§ Activity
Each line from the one that contains "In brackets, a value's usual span" to the end of the entries must be copied word for word, and only those lines.

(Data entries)
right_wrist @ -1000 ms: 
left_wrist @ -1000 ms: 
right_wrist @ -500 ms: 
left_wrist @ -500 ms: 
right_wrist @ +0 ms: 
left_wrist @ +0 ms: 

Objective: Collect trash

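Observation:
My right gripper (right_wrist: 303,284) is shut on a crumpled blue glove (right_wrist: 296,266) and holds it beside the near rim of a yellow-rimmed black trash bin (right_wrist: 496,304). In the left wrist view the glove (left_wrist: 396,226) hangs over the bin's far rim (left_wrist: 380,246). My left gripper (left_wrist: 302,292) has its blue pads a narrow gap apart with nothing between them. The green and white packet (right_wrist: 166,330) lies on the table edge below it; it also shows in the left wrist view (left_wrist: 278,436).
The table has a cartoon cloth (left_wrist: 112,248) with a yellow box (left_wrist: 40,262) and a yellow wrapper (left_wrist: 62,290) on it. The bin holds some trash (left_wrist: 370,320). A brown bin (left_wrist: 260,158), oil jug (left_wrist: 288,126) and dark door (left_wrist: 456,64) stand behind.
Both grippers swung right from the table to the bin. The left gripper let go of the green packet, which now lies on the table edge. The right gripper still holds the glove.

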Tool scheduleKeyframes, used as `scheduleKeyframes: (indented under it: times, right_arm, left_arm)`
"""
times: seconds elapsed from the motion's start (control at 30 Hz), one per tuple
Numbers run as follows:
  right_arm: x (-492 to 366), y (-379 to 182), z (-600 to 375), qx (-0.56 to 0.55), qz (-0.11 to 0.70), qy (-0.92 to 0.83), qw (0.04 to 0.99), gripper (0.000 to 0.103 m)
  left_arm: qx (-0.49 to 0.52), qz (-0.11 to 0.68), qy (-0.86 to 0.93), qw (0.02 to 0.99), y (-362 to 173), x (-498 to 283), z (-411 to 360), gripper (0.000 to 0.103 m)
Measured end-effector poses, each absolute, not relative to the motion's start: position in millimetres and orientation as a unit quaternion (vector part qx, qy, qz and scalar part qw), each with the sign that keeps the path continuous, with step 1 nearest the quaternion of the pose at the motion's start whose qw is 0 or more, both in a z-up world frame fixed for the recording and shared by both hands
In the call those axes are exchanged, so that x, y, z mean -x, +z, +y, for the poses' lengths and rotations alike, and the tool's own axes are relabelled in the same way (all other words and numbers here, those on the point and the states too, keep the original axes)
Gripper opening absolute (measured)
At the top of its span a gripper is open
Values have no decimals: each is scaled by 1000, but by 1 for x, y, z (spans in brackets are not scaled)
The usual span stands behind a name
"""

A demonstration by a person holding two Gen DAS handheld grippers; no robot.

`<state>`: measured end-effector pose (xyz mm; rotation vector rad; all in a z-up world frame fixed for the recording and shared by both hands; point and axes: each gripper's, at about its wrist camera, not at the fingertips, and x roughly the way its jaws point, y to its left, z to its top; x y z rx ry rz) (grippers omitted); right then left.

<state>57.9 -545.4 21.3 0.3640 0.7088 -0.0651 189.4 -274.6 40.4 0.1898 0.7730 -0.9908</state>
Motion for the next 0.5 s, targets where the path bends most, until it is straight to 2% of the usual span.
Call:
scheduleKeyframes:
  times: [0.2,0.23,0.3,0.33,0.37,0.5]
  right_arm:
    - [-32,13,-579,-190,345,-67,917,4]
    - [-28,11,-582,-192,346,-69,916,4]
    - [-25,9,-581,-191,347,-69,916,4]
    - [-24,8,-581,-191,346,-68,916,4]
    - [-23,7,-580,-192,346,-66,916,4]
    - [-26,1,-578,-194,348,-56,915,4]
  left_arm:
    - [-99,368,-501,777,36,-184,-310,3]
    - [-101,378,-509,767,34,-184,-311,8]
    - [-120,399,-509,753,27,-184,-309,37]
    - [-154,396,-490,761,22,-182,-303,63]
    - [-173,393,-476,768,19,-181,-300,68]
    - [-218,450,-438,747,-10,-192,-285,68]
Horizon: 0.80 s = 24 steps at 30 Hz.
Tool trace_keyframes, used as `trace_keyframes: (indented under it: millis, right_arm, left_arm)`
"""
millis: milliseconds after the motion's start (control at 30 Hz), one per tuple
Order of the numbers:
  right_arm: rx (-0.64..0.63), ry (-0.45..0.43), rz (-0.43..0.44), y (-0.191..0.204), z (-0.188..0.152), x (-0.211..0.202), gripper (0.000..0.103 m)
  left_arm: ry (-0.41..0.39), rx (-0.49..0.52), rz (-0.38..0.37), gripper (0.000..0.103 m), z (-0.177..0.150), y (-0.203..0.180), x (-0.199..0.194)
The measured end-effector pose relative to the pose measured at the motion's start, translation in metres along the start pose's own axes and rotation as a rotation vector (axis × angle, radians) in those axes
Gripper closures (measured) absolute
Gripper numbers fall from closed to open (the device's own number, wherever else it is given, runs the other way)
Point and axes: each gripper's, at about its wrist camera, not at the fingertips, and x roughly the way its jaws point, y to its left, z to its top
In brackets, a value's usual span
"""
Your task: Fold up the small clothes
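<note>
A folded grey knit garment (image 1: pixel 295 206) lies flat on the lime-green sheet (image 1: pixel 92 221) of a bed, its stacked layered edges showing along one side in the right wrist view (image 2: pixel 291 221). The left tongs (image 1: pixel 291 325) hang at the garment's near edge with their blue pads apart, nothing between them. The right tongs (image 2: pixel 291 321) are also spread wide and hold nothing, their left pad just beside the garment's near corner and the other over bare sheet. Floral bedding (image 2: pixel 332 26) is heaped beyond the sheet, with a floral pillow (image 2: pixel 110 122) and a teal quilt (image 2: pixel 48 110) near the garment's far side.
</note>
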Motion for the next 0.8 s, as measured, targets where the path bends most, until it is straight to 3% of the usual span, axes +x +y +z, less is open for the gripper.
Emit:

§ Result of this exercise
In brackets, a value's usual span
"""
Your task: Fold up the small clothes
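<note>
A folded grey knit garment (image 1: pixel 295 206) lies flat on the lime-green sheet (image 1: pixel 92 221) of a bed, its stacked layered edges showing along one side in the right wrist view (image 2: pixel 291 221). The left tongs (image 1: pixel 291 325) hang at the garment's near edge with their blue pads apart, nothing between them. The right tongs (image 2: pixel 291 321) are also spread wide and hold nothing, their left pad just beside the garment's near corner and the other over bare sheet. Floral bedding (image 2: pixel 332 26) is heaped beyond the sheet, with a floral pillow (image 2: pixel 110 122) and a teal quilt (image 2: pixel 48 110) near the garment's far side.
</note>
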Motion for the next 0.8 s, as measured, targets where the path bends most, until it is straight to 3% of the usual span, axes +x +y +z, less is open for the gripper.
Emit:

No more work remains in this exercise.